▸ EXERCISE:
Exact copy, pictures excluded: write out every line below.

▸ MATERIAL PROVIDED:

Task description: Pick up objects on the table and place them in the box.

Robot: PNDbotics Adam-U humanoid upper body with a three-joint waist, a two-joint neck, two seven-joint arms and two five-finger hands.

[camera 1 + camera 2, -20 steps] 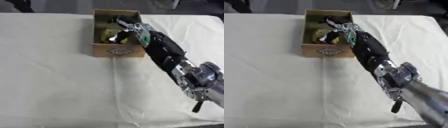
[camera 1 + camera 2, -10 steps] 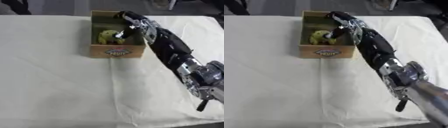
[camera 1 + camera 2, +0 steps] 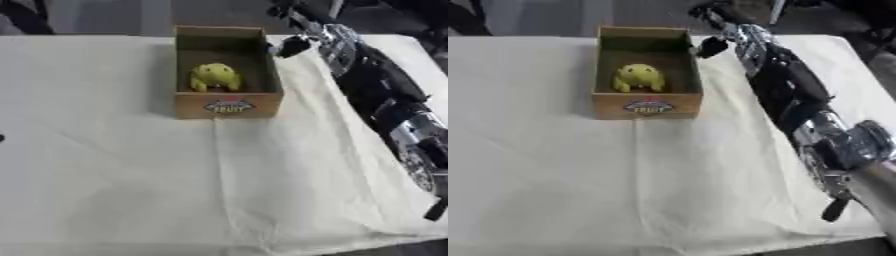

▸ RESULT FOR THIS EXERCISE:
Task description: Pick up objects on the table and place them in the box.

Robot: PNDbotics Adam-U humanoid upper body with a three-joint waist, a two-joint neck, two seven-joint arms and two five-finger hands.

[camera 1 + camera 2, -20 steps] 
[camera 1 + camera 2, -10 steps] 
[camera 1 + camera 2, +0 steps] 

No further output is needed here.